__Assigned task__. Please list all lines of the material below in which the string "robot" occurs.

——————————

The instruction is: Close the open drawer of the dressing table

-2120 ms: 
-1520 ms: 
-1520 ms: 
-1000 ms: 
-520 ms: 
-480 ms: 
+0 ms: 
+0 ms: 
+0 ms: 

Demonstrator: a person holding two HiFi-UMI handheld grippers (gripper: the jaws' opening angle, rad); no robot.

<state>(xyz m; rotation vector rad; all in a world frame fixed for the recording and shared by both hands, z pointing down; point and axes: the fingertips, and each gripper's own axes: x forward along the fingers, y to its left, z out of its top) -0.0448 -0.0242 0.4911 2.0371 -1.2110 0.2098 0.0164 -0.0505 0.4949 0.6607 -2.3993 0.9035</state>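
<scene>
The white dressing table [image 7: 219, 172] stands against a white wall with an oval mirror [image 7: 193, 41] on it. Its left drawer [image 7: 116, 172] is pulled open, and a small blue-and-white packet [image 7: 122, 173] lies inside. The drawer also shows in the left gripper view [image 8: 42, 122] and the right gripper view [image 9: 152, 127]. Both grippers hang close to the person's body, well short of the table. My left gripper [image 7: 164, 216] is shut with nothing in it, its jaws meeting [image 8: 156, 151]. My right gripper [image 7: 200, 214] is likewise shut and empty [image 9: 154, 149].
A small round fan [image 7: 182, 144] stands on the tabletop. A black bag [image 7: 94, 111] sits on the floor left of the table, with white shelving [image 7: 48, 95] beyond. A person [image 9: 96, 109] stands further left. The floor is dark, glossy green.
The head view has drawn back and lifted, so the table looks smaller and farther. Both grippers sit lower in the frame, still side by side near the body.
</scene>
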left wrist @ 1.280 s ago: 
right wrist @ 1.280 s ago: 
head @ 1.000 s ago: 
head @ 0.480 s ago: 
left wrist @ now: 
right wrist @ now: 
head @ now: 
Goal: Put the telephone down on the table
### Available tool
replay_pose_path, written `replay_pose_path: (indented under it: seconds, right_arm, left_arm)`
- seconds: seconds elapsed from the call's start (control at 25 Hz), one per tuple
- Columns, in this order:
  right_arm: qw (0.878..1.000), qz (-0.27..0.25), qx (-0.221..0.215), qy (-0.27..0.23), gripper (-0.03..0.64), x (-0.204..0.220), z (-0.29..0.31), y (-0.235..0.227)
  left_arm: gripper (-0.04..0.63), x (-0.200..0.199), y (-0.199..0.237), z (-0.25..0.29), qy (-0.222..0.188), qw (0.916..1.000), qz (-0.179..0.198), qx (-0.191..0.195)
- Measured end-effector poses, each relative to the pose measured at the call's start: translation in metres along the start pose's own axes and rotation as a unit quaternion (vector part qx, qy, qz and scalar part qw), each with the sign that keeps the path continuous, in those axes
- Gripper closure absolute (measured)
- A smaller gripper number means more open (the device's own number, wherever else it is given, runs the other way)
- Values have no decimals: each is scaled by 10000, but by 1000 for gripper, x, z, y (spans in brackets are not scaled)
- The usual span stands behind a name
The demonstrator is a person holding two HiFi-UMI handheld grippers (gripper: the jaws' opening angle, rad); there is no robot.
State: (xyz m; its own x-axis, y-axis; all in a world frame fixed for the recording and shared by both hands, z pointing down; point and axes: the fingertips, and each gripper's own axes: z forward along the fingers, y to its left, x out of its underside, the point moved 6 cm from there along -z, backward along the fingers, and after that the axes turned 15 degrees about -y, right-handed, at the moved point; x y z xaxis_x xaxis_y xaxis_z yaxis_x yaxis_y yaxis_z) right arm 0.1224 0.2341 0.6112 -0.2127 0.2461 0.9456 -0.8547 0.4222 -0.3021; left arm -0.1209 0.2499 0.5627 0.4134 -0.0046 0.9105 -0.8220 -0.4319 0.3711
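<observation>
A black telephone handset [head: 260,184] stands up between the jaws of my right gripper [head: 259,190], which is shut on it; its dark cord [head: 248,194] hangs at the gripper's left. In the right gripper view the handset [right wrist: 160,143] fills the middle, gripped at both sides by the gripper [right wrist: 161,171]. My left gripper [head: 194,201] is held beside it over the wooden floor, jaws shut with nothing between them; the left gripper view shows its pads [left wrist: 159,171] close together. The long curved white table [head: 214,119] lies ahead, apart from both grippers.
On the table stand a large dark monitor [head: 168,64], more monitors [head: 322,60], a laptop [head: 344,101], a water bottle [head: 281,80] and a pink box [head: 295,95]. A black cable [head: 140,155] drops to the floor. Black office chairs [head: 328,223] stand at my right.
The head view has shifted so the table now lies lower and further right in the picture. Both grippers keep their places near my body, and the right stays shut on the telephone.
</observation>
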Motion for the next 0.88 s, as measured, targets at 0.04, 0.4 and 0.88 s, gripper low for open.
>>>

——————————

__Answer box__.
Demonstrator: a person holding two HiFi-UMI handheld grippers (gripper: the jaws' opening angle, rad); no robot.
The demonstrator is a person holding two HiFi-UMI handheld grippers (gripper: the jaws' opening angle, rad); there is no robot.

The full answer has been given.